I saw his brow furrow for a second, and then a look of peaceful concentration took over. We sat there in silence for what seemed like hours before he finally opened his eyes wide and smiled.
"I… I have to try on one of the others." There was an urgency in his voice; he was feeling that incredible rush of having a real ability. I put a hand on his shoulder before he could stand and run out into the hallway.
"David… I need you to do me a favor and not tell anyone about this conversation, do you understand? If anyone asks, you figured it out on your own."
He nodded, and I let him go.
It was careless of me, a stupid risk. If anyone had heard me talking to him they would have wanted to know how I knew he had an ability when none was apparent - even stranger, how I knew what specific ability he had when even now after years of experiments they don't have any clue about how that is determined. I don't know what I would have said, but keeping my position would have been difficult. I was more careful after that, falling into the role of Silas Black and waiting for the other shoe to drop. Waiting for him to return. In that year between helping David to realize his powers and the day at Disney where the shoe did finally come down I became almost content, and I had fooled myself into thinking that my nemesis was ruined and now existed only as a powerless, bedridden invalid. I fooled myself into thinking I had all the time in the world.

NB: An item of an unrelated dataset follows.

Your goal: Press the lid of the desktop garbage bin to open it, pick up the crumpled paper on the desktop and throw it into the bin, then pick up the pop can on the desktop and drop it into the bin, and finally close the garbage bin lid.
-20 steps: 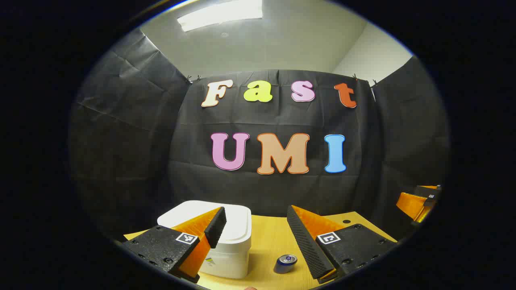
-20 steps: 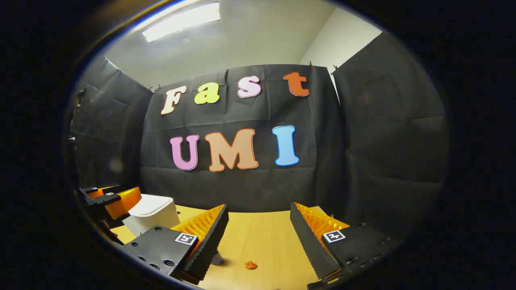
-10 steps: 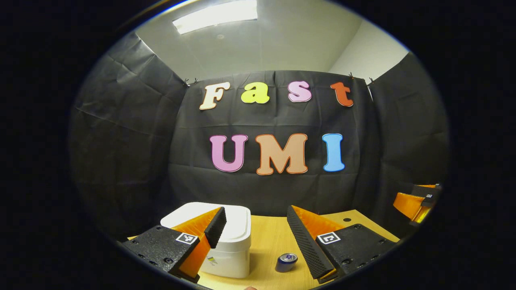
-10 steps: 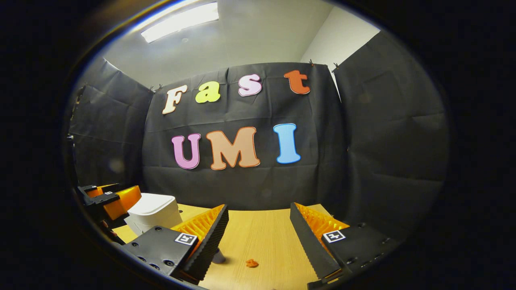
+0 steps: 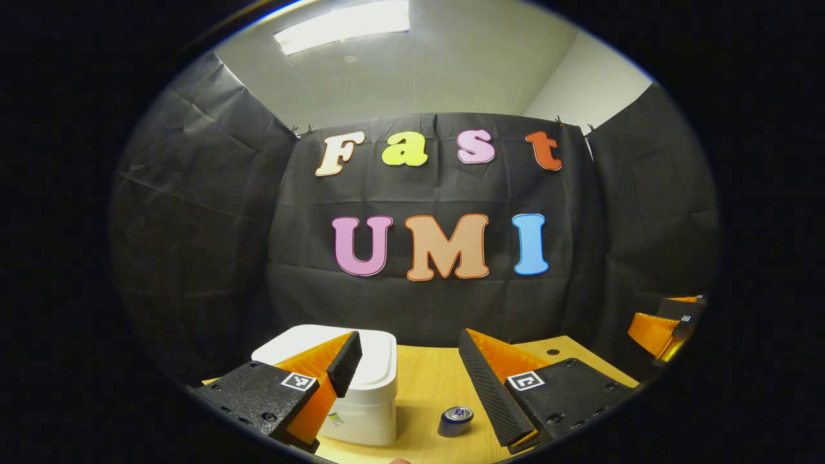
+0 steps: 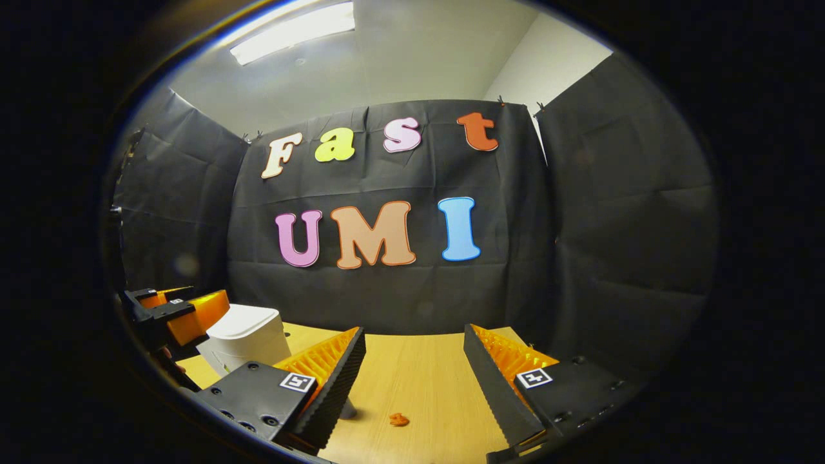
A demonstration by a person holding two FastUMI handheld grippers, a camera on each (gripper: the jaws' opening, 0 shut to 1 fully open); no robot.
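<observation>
Above the wooden surface (image 5: 425,386), the left claw (image 5: 407,356) hangs with its fingers spread wide and nothing between them. Ahead of it stands the white garbage bin (image 5: 361,403), lid (image 5: 377,361) closed; the left finger overlaps the bin's near edge in the left gripper view, contact not discernible. The pop can (image 5: 456,421) lies on its side just right of the bin, apart from it. The right claw (image 6: 412,351) is likewise wide and empty, above the surface (image 6: 419,380). Between its fingers lies a small orange crumpled paper (image 6: 399,420). The bin (image 6: 248,338) and left claw (image 6: 174,312) appear at far left of the right gripper view.
</observation>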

I immersed myself in the experiments as much as the scientists would allow - they were immoral, but not inhumane as they would eventually become. It was fascinating, and I was excited to see David mature and learn more about his abilities. There was a certain amount of jealousy, but nothing to do about it - the Inducer was heavily secured and off limits, and I suspect it wouldn't have done anything for me anyway. Instead I lived vicariously through the others, David in particular. I watched with pride as he hampered or re-directed the abilities of the other test subjects, and tried to ignore that longing, the cold depression that had resided in me since the moment I woke up in the hospital and felt… mundane, impotent. It was for the best, I told myself - after all, I needed to blend in and monitor for the day my lost enemy tried to enlist the help of other freaks. Still, for the best or not, I couldn't ignore the emptiness that filled me when I watched David and knew I would never feel that exhilaration of having an ability again.